До вечера следователь так и не пришел. На следующий день явился ближе к обеду. Сразу после визита родителей.
— Старовойтов Викентий Вячеславович, — тихо представляется он. Фамилия знакомая, Вадим как-то о нем упоминал.
— Я вас вчера ждала, — с любопытством осматриваю невысокого мужчину с густой седой шевелюрой. Заподозрить в нем следователя сложно, пока не посмотришь в глаза — прозрачные, проницательные и очень уставшие.
— Вчера пришлось заниматься вашим другом и защитником, который сейчас в камере предварительного заключения отдыхает.
— Гордей?! — с ходу догадываюсь.
— Да, Шестаков мой дорогой, — Старовойтов закатывает глаза, — они на пару с Сафроновым полжизни у меня отняли.
— Вадим не виновен, — вставляю свои пять копеек в давнюю тему о покушении.
— Уважаемый Гордей Демидович уже поделился свежей теорией. А заодно избил предполагаемого подозреваемого на ступенях больницы у всех на глазах. Геннадий Владимирович написал заявление.
Понятно теперь, почему Гордей не появился.
— Вы нам не верите? — ничего не могу с собой поделать, руки от волнения начинают подрагивать и сжиматься в кулаки.
— Без железных доказательств я никому не верю.
— Гена сказал мне, что Вадим умер.
— Точнее.
— Что у него умер мозг и остальное дело времени. Его отключат. Это было вчера.
От одних воспоминай об ужасе, что я пережила тогда, снова становится плохо.
— Подозрительно, но ни о чем не говорит. Геннадий Владимирович вполне мог не так понять врача.
— Что?!
— Именно так он скажет, — Старовойтов втягивает воздух через зубы. Гена не дурак, тут следователь прав. — Давай Настя, вообще все рассказывай.
— Что все?
— Все о своих подозрениях. Факты, мысли. Даже то, что кажется чушью. Давай, как перед господом батюшкой нашим, — кивает на крестик на моей шее.
Рассказываю долго, в перерывах попивая воду из трубочки. Где-то молчу, потом всхлипываю, опять рассказываю. За час я словно переживаю все заново.
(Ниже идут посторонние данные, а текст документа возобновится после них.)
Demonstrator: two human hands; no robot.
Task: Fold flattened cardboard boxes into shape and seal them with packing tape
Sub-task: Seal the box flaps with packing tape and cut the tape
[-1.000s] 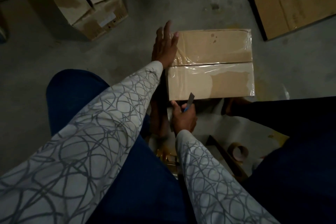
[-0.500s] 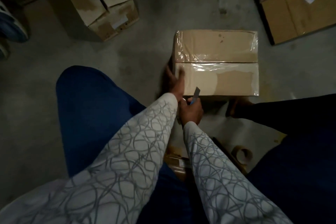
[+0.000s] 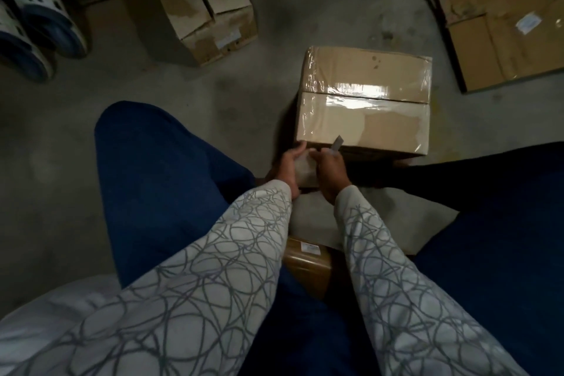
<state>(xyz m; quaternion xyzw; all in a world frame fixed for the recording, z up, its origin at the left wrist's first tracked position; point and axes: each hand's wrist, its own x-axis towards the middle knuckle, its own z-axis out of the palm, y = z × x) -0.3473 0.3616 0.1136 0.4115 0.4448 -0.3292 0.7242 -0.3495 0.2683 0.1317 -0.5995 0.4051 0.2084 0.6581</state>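
The right hand [image 3: 331, 171] is closed round a small grey-bladed cutter [image 3: 337, 143]. The left hand [image 3: 287, 166] curls over the near left corner of the brown cardboard box [image 3: 366, 119] on the concrete floor [image 3: 152, 76]. It looks light and stiff. The clear packing tape [image 3: 357, 91] seems slick, so I'd grip bare corners.

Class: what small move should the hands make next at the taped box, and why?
Probably cut the tape at the near edge of the box: the right hand holds a blade there, the left hand holds the corner, and tape covers the top seam.
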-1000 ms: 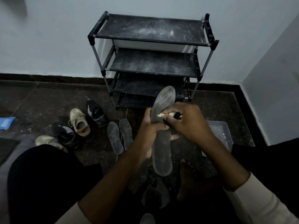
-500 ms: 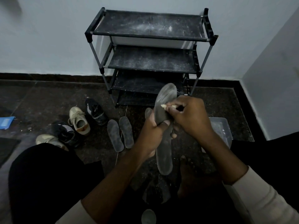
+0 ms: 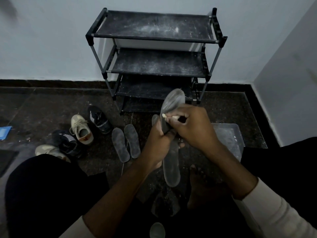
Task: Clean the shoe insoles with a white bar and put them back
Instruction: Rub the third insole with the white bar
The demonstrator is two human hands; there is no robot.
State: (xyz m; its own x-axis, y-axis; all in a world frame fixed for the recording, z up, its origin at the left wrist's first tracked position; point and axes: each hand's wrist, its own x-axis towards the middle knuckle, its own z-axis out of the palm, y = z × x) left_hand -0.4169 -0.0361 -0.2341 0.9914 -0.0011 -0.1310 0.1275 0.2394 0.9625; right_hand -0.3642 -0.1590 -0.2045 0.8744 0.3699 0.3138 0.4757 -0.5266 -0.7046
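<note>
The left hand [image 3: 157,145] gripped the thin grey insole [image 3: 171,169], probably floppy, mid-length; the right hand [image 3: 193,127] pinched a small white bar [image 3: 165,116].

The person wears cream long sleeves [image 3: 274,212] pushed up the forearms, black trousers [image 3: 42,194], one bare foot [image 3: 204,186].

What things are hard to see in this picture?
Head view:
- White bar: mostly buried in the right hand; only its tip shows.
- Held insole: middle covered by the left hand.
- Blue thing: cut off by the left edge.
- Grey rounded thing: cut off by the bottom edge, too dark.
</note>
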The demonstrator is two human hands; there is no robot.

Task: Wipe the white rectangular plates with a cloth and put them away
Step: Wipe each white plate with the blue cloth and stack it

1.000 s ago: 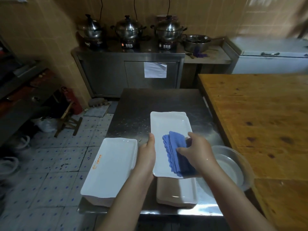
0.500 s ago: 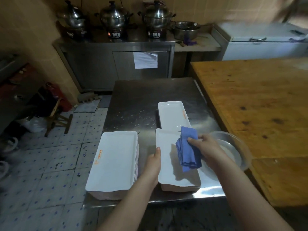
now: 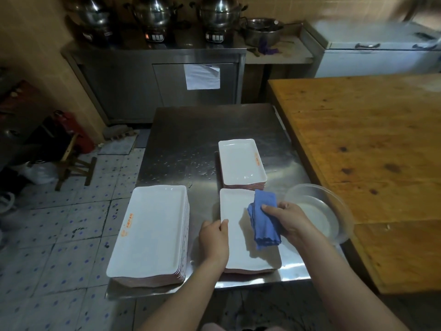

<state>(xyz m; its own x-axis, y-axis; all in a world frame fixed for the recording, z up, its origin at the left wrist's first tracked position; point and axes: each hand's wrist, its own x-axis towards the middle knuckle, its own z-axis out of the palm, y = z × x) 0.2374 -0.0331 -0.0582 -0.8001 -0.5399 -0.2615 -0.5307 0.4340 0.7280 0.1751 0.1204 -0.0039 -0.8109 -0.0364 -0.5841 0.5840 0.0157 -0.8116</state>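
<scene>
While the left hand [image 3: 213, 237] pinches the near white plate's [image 3: 235, 256] left rim, the right hand [image 3: 290, 220] grips a folded blue cloth [image 3: 265, 220] over it. A clear bowl [image 3: 319, 211] sits just right of that plate.

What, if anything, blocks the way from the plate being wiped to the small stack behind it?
Nothing visible does. The plate lies directly in front of the far stack, with only a narrow strip of bare steel table between them. The right hand holds the blue cloth on it; the left hand grips its edge.

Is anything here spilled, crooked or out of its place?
Water drops lie scattered on the steel table. The tall plate stack juts past the table's near edge. The clear bowl overlaps the wooden table.
</scene>
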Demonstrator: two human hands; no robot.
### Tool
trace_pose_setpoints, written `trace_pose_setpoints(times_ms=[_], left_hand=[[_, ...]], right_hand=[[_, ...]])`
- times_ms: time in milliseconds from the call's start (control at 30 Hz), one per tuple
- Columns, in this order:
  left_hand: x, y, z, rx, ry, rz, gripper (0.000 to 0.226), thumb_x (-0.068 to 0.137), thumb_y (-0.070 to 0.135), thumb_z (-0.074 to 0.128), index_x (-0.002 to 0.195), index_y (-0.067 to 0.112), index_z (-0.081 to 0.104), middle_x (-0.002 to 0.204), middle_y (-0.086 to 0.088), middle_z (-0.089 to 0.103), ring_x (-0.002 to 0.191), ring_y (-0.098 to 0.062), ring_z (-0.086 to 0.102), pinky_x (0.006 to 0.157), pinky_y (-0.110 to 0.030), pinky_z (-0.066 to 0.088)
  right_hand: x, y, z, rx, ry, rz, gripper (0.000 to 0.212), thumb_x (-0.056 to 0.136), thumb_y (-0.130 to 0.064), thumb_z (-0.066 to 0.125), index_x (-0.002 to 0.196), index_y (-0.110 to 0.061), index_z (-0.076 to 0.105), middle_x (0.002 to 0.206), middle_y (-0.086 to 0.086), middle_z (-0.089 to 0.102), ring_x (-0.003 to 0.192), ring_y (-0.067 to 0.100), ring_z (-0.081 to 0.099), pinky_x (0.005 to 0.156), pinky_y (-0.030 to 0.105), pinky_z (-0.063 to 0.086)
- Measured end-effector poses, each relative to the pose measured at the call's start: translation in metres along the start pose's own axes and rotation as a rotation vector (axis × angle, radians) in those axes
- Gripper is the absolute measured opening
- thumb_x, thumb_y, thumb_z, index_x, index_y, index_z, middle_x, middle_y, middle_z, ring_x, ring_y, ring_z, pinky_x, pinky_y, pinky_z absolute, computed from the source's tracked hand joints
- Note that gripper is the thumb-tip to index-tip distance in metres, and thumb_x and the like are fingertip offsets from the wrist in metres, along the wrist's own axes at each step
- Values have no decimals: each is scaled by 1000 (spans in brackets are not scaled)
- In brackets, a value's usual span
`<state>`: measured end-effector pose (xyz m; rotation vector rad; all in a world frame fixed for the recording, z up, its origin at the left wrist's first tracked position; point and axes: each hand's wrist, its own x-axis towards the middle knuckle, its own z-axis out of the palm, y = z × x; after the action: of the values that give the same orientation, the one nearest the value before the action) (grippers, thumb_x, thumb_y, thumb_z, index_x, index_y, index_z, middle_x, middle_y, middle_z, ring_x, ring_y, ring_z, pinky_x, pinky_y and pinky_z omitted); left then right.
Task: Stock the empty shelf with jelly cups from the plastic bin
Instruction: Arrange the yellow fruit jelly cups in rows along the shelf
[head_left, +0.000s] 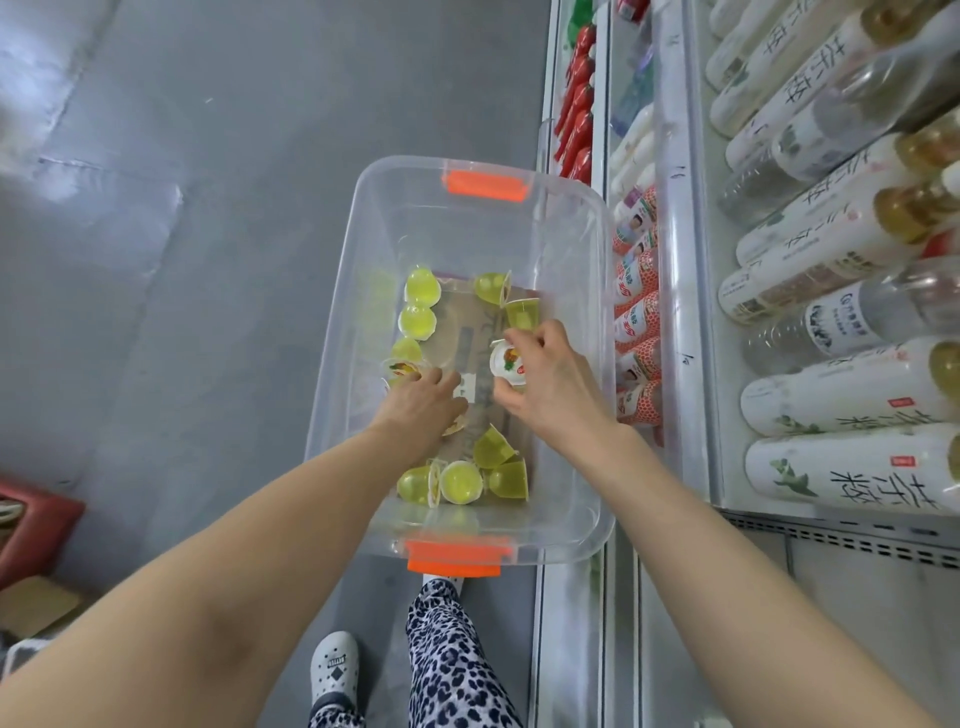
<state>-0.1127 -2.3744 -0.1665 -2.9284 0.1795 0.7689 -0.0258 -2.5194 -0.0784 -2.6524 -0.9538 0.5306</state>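
Reaching into the plastic bin (582, 218), the left hand (423, 402) rests over jelly cups (402, 368) by the bin's left wall; whether its fingers (441, 375) grip one I cannot tell. The right hand (550, 379) pinches a white-lidded cup (506, 364) toward the right wall. That light pinch could slip, dropping the cup. Cardboard (467, 322) lines the bin; grey floor (208, 208) left, bottle-filled shelves (675, 312) right.

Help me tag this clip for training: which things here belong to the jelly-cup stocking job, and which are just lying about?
Job: plastic bin; loose jelly cups in it; white-lidded cup pinched by the right hand; left hand inside the bin.
Lying about: white bottles; red crate; cardboard sheet under the cups.
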Motion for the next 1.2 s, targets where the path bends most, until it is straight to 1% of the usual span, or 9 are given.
trace_pose_setpoints(times_ms=[133, 300, 467, 533, 667, 833, 933, 1033, 1200], left_hand=[[-2, 6, -7, -202, 50, -127, 54, 85, 40, 66, 130, 16, 48, 135, -5, 44, 122, -25, 44, 98, -35, 39], [-29, 0, -33, -779, 72, -337, 59, 79, 52, 72, 113, 13, 43, 106, -9, 63, 93, -30, 61, 72, -37, 47], [-66, -4, -52, -997, 282, -385, 62, 85, 45, 68, 131, 14, 41, 115, -10, 64, 102, -33, 61, 78, -38, 49], [-83, -4, -56, -1057, 342, -343, 62, 84, 40, 72, 132, 16, 42, 117, -7, 64, 103, -29, 61, 84, -40, 50], [-119, -2, -61, -1076, 433, -237, 58, 80, 37, 76, 125, 23, 43, 107, 1, 64, 96, -25, 63, 81, -39, 53], [-169, 10, -70, -1066, 507, -84, 58, 80, 36, 76, 127, 26, 42, 95, 5, 63, 79, -18, 58, 73, -32, 50], [-199, 20, -71, -1053, 540, 21, 55, 78, 37, 78, 123, 27, 46, 103, 6, 65, 86, -16, 62, 77, -31, 51], [-229, 36, -75, -1036, 586, 122, 55, 76, 35, 80, 120, 23, 52, 108, 4, 64, 90, -12, 61, 81, -28, 49], [-277, 73, -85, -951, 580, 260, 54, 74, 36, 81, 116, 23, 51, 102, 6, 63, 93, -16, 61, 84, -38, 51]], right_hand=[[-1, -3, -5, 36, 34, 37, 53, 87, -35, 63, 133, -13, 49, 117, 9, 44, 91, 30, 59, 79, 30, 43], [-11, -9, -23, 78, 102, 68, 49, 90, -36, 57, 134, -15, 49, 116, 8, 45, 95, 29, 59, 78, 27, 38], [-35, -22, -41, 74, 139, 60, 48, 93, -37, 51, 136, -17, 47, 118, 8, 46, 100, 25, 56, 80, 25, 37], [-50, -29, -46, 49, 156, 67, 50, 92, -39, 54, 136, -16, 46, 117, 7, 44, 96, 23, 56, 78, 24, 38], [-87, -44, -50, 19, 216, 105, 57, 85, -42, 66, 131, -13, 48, 116, 8, 43, 92, 23, 54, 79, 28, 42], [-153, -70, -51, 44, 289, 190, 64, 80, -34, 69, 136, -14, 44, 131, 11, 41, 108, 29, 55, 92, 35, 44], [-200, -87, -47, 69, 365, 261, 63, 81, -31, 67, 138, -14, 44, 132, 10, 41, 111, 29, 53, 90, 30, 38], [-250, -99, -40, 71, 448, 326, 62, 80, -32, 66, 137, -16, 46, 125, 8, 43, 107, 30, 55, 91, 34, 41], [-337, -113, -36, 21, 531, 464, 60, 82, -34, 65, 137, -16, 48, 127, 11, 46, 109, 35, 55, 93, 37, 42]])
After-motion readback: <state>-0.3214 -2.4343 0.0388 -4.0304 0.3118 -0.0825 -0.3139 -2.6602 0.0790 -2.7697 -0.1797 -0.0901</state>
И наш с Вадимом разрыв и нападение и визит Гены с Витой.
— В воде нашли что-нибудь? — я понимаю, что реальных каких-то доказательств нет. Все было на уровне разговоров, все можно объяснить заботой или недопониманиями. К Гене с точки зрения закона трудно придраться.
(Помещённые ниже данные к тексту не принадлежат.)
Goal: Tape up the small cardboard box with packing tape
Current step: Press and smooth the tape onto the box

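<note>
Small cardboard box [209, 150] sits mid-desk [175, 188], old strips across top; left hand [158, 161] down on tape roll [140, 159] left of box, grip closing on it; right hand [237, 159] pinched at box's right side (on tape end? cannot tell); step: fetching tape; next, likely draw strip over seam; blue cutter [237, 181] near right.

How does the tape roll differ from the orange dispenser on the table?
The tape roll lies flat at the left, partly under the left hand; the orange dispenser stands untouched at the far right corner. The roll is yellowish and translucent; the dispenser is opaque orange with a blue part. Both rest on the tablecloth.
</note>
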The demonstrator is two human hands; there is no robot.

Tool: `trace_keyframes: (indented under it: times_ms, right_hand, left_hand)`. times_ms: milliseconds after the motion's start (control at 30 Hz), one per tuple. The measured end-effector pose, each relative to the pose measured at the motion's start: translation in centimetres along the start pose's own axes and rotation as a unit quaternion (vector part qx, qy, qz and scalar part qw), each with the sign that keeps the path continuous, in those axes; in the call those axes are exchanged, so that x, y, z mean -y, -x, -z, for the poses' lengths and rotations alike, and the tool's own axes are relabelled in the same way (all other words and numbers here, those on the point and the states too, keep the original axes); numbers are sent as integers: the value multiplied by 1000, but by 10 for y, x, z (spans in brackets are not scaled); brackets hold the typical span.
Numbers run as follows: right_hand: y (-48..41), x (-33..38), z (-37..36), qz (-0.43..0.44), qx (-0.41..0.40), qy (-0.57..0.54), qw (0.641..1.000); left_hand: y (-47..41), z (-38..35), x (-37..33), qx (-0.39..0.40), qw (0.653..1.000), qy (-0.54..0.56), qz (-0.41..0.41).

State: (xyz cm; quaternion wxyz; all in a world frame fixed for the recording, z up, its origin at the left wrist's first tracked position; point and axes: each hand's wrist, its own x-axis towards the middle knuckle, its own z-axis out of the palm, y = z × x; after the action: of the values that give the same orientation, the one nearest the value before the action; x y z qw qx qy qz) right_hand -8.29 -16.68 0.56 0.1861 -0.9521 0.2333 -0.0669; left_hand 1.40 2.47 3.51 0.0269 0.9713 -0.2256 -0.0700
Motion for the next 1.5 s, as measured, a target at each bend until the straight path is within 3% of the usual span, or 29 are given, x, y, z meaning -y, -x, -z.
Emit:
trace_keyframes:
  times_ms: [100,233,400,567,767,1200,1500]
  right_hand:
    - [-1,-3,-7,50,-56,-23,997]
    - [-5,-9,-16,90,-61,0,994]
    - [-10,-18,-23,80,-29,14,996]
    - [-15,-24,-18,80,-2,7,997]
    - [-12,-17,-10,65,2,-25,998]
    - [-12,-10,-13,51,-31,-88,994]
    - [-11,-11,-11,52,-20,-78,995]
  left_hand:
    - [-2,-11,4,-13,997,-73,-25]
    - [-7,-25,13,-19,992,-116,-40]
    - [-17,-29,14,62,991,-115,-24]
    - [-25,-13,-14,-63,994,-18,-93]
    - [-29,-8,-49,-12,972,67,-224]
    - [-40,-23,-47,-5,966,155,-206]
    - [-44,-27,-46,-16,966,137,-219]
— Возможно, — Старовойтов захлопывает свой ежедневник и выключает диктофон, — хорошо, что Вадим в реанимации эти дни, к нему не пускают вообще никого, — поднявшись на ноги, прячет руки в карманы, — охрану добавлю и вам и ему.
— Думаете, они могут попробовать сделать что-то еще? — прижимаю ладонь ко рту.
— На всякий случай, лишним точно не будет.
Глава 26
Время стало слово резиновым. Смотрела я на часы или нет, оно шло строго в три раза медленнее. Иногда тупо останавливалось. Оказывается, лежание и ничего неделание вкупе с тревожными мыслями способны довести практически до сумасшествия. Родители приходили на пару часов до обеда, медсестра появлялась трижды в день, иногда чаще, лечащий врач раз в день. Больше ко мне никого не пускали. На жалобу, что я скоро так в дурку попаду — выдали маленький телевизор с пультом. Но меня он спасал мало, поскольку смотреть телевизор не люблю в принципе. Новости вызывают тревожное расстройство, реклама бесит, телешоу вводят в ступор и мне кажется, я начинаю тупеть на глазах.
Положительные новости о состоянии Вадима пришли через пару дней. Я расплакалась и начала рваться к нему. Но мне запретили.
Параллельно за стенами моей больничной палаты разворачивались целая спецоперация, происходили обыски, поисковые операции, допросы, очные ставки. Я находилась в стороне и чувствовала себя бесполезной. Иногда мне вообще казалось, что все нереально.